[Records from a data source]
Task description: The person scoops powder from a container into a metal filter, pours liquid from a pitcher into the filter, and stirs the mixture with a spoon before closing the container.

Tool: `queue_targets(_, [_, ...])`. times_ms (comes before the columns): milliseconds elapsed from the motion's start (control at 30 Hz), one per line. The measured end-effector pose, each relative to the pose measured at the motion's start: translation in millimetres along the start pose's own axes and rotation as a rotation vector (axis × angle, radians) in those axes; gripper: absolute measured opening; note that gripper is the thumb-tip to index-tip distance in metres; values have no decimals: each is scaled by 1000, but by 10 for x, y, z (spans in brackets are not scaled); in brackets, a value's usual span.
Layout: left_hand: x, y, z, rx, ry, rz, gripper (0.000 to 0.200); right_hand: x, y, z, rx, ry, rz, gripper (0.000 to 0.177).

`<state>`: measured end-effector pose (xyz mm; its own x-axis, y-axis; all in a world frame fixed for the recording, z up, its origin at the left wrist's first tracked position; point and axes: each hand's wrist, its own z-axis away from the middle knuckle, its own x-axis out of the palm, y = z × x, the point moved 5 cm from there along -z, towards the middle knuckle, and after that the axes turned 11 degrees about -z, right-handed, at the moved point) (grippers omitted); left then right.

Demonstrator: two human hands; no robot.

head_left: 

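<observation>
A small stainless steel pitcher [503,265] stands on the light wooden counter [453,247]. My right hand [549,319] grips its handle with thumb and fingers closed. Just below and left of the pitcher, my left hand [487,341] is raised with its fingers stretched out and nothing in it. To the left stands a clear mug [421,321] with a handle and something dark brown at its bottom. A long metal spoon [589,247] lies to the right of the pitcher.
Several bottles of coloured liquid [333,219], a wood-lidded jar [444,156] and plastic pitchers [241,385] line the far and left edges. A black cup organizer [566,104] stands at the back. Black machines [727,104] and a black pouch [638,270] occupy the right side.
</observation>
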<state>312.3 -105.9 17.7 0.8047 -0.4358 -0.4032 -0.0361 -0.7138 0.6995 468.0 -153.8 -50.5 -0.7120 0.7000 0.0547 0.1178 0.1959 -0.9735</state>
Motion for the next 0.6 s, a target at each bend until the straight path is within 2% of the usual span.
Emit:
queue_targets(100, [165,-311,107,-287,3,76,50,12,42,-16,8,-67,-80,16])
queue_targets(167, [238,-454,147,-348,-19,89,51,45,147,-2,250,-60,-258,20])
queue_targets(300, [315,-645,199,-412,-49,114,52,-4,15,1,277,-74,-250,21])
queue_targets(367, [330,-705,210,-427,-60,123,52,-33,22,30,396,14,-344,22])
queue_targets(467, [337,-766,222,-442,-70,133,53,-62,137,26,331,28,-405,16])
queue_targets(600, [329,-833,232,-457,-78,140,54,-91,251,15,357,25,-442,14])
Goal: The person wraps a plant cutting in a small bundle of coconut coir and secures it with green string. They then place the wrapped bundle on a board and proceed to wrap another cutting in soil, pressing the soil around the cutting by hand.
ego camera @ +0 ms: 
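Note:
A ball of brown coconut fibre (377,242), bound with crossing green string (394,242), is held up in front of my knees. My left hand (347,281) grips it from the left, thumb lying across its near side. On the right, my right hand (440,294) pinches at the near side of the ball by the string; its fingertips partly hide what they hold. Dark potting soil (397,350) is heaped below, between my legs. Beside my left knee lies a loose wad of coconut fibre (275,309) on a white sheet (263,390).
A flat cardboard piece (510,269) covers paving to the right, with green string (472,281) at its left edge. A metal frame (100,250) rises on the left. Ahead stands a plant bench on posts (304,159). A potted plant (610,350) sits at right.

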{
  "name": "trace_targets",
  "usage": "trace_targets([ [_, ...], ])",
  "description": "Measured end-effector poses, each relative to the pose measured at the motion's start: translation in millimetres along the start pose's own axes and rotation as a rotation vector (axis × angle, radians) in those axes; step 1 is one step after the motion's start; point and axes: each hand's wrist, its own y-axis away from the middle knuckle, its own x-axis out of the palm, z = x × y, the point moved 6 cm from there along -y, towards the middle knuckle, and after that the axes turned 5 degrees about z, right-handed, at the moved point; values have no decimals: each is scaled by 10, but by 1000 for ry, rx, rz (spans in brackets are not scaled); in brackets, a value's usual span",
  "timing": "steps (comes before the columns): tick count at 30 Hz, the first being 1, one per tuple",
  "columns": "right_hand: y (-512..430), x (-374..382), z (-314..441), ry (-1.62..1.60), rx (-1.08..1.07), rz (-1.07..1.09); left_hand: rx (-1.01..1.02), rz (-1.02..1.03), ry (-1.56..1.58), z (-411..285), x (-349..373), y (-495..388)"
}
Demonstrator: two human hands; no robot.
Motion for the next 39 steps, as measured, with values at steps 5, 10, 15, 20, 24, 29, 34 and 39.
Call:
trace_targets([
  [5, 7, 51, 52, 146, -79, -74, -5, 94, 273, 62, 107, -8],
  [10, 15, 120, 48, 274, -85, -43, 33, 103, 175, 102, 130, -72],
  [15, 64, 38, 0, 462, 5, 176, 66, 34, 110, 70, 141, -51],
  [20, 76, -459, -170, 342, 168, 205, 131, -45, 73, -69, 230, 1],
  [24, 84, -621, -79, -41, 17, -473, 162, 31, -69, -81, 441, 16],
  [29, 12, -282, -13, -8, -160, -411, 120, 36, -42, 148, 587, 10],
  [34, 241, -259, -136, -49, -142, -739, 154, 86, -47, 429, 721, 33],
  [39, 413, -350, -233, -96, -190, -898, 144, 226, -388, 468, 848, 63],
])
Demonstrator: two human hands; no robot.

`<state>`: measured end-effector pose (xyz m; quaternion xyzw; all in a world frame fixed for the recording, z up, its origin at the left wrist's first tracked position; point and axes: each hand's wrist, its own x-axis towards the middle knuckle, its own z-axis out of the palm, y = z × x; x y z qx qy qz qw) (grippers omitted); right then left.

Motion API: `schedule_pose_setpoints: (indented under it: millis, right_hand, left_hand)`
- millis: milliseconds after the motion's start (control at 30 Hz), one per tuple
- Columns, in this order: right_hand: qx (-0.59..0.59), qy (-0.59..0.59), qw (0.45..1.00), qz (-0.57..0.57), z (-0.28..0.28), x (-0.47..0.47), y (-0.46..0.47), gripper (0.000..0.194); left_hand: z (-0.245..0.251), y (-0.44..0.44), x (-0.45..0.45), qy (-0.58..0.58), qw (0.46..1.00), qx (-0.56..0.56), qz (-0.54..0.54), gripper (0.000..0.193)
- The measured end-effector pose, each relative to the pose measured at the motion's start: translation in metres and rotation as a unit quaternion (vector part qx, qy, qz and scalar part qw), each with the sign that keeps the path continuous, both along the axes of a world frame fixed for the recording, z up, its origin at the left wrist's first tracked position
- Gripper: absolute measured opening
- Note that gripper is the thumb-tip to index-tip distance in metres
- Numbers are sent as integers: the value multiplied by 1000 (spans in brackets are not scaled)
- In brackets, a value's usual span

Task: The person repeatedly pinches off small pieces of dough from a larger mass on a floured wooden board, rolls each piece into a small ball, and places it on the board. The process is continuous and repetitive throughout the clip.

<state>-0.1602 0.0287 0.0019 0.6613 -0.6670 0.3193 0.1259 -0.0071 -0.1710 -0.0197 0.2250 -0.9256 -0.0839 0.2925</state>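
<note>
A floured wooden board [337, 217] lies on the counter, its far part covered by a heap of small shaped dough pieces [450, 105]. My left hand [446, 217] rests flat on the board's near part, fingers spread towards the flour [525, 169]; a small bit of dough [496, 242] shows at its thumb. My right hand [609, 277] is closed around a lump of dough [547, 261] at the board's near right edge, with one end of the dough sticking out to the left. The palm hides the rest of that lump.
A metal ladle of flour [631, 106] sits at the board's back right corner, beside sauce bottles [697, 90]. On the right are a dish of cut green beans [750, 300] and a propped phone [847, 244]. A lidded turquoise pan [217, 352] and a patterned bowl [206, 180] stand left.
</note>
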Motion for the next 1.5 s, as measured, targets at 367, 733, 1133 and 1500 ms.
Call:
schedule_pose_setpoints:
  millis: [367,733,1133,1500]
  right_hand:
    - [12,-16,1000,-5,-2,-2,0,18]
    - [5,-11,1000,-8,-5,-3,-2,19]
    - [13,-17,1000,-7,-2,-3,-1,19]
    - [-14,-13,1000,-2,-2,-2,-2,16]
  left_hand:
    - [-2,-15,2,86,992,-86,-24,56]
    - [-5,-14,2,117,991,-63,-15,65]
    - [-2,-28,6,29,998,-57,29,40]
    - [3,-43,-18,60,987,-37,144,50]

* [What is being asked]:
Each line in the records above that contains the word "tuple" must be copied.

* [Answer space]:
  "timing": "steps (comes before the columns): tick count at 30 Hz, the first being 1, one per tuple",
- millis: milliseconds after the motion's start (control at 30 Hz), one per tuple

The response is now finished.